God bless you, wife and child, and sire!
Bless all your fields with rich increase,
And crown each faithful heart's desire!
* * * * *
THE LION'S RIDE [41 - Translator: J.C. Mangan. Permission Bernhard Tauchnitz, Leipzig.] (1834)
King of deserts reigns the lion; will he through his realm go riding,
Down to the lagoon he paces, in the tall sedge there lies hiding.
Where gazelles and camelopards drink, he crouches by the shore;
Ominous, above the monster, moans the quivering sycamore.
When, at dusk, the ruddy hearth-fires in the Hottentot kraals are
glowing,
And the motley, changeful signals on the Table Mountain growing
Dim and distant—when the Caffre sweeps along the lone karroo—
When in the bush the antelope slumbers, and beside the stream the gnu—
Lo! majestically stalking, yonder comes the tall giraffe,
Hot with thirst, the gloomy waters of the dull lagoon to quaff;
O'er the naked waste behold her, with parched tongue, all panting
hasten—
Now she sucks the cool draught, kneeling, from the stagnant, slimy basin.
Hark, a rustling in the sedges! with a roar, the lion springs
On her back now. What a race-horse!

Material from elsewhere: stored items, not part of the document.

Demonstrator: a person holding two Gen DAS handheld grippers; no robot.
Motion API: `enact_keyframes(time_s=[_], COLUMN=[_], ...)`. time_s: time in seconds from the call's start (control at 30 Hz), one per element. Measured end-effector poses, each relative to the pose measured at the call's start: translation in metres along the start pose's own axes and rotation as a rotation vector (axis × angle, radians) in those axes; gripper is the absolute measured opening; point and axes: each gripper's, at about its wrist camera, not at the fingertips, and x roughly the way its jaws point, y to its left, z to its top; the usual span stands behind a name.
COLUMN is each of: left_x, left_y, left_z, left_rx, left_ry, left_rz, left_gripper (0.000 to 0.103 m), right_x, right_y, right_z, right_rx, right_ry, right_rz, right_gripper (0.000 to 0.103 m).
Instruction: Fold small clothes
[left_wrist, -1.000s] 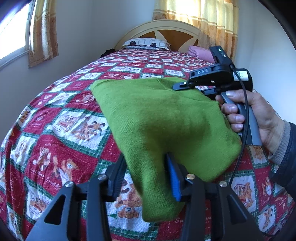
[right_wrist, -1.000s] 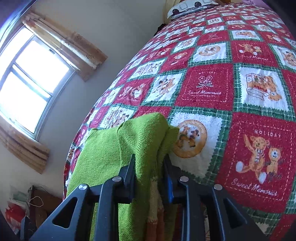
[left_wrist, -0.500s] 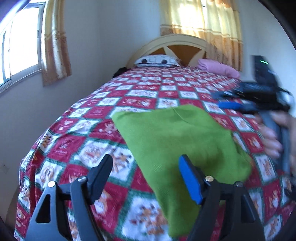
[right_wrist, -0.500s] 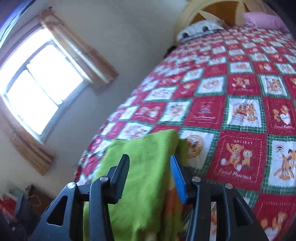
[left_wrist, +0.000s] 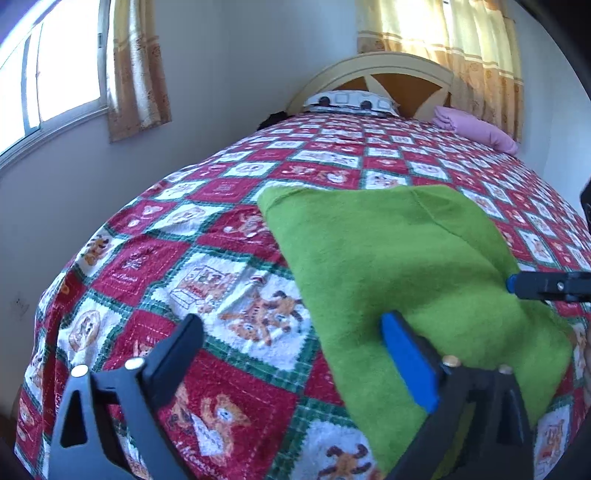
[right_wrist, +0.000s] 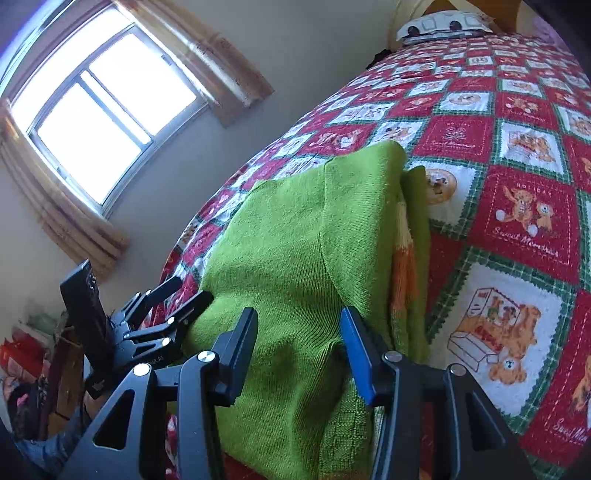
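Note:
A green knitted sweater lies folded on the bedspread. My left gripper hangs just before its near left corner. Its jaws are opening wide with only bedspread showing between them, and the blue pad is at the cloth's edge. In the right wrist view the sweater shows an orange and yellow striped layer along its right edge. My right gripper hovers open over the near end, its pads apart from the cloth. The left gripper shows at the sweater's left side. One right finger pokes in over the sweater's right edge.
The bed carries a red, white and green patchwork quilt. At its head are a patterned pillow, a pink folded cloth and a wooden headboard. A wall with a curtained window runs along the left side. Clutter sits on the floor.
Both grippers were shut on the sweater a second ago. They have opened, let it go and pulled back. The sweater now rests flat on the bed.

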Motion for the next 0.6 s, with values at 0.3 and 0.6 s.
enact_keyframes(time_s=[0.3, 0.6], left_x=[-0.046, -0.109], left_y=[0.004, -0.015], left_z=[-0.003, 0.01], left_rx=[-0.039, 0.001], left_ry=[-0.026, -0.152], left_rz=[-0.044, -0.131], left_gripper=[0.103, 0.103], right_x=[-0.06, -0.123], right_y=[0.034, 0.076], right_z=[-0.024, -0.044], right_rx=[0.021, -0.006], right_ry=[-0.15, -0.303], right_rz=[-0.155, -0.265], right_gripper=[0.056, 0.063])
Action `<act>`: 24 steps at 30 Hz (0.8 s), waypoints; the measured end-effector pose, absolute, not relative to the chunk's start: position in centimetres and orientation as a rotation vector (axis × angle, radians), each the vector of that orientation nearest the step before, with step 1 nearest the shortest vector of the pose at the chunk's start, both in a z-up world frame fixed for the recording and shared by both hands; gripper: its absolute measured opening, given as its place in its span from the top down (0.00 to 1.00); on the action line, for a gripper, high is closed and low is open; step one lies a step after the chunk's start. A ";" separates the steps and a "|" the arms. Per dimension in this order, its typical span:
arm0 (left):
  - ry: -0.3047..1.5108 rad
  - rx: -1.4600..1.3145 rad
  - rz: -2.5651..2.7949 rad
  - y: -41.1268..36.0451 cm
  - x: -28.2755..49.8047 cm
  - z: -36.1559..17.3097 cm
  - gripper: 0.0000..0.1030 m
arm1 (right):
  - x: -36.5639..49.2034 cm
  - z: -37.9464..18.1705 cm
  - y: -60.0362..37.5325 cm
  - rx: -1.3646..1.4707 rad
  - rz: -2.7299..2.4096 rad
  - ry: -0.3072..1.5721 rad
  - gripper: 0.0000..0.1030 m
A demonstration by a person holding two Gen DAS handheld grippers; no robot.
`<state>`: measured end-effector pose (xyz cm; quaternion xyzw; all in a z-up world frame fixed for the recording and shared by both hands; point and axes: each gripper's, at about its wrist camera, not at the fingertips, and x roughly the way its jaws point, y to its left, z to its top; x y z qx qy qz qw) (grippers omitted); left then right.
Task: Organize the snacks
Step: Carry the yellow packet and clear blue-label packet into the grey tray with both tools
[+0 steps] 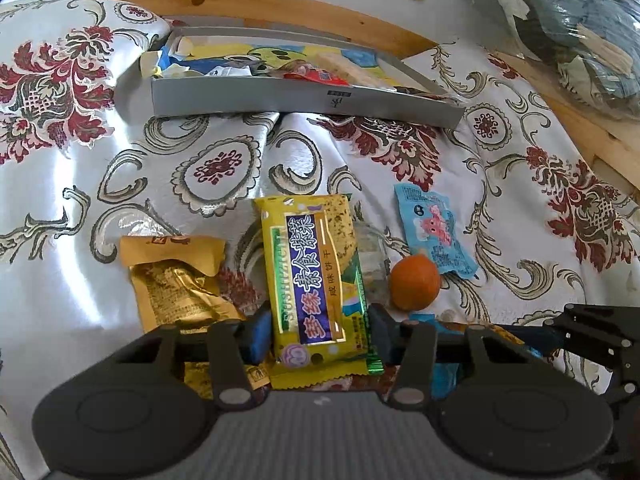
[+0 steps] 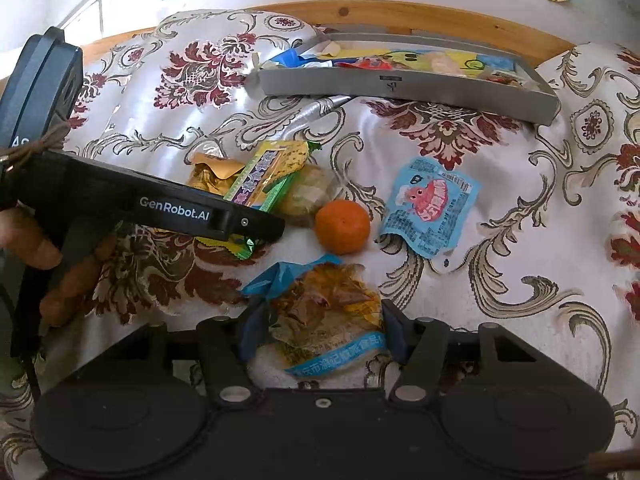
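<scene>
Glossy foil biscuit packet (image 1: 316, 280), shiny satin patterned cloth (image 1: 80, 184), matt grey box (image 1: 304, 102)

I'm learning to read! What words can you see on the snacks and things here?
"SUSHIJIACHU", plus big Chinese characters: yellow cracker packet.
"GenRobot.AI": side of the left gripper, seen from the right wrist view.
Light blue packet, gold packet, clear packet, grey box label: print too small or blurred.

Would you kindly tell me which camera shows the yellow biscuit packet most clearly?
The left wrist view: the yellow biscuit packet lies face-up between that gripper's jaws, label readable. In the right wrist view the packet appears edge-on, partly hidden by the left gripper's body.
</scene>
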<state>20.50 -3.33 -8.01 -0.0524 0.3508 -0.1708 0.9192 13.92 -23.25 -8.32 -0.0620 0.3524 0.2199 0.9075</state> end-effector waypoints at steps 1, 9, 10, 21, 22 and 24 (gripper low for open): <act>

Say, in proudest stalls of kings,
Saw one ever richer housings than the courser's motley hide,
On whose back the tawny monarch of the beasts tonight will ride?
Fixed his teeth are in the muscles of the nape, with greedy strain;
Round the giant courser's withers waves the rider's yellow mane.
With a hollow cry of anguish, leaps and flies the tortured steed;
See her, how with skin of leopard she combines the camel's speed!
See, with lightly beating footsteps, how she scours the moonlit plains!
From their sockets start the eyeballs; from the torn and bleeding veins,
Fast the thick, black drops come trickling, o'er the brown and dappled
neck,
And the flying beast's heart-beatings audible the stillness make.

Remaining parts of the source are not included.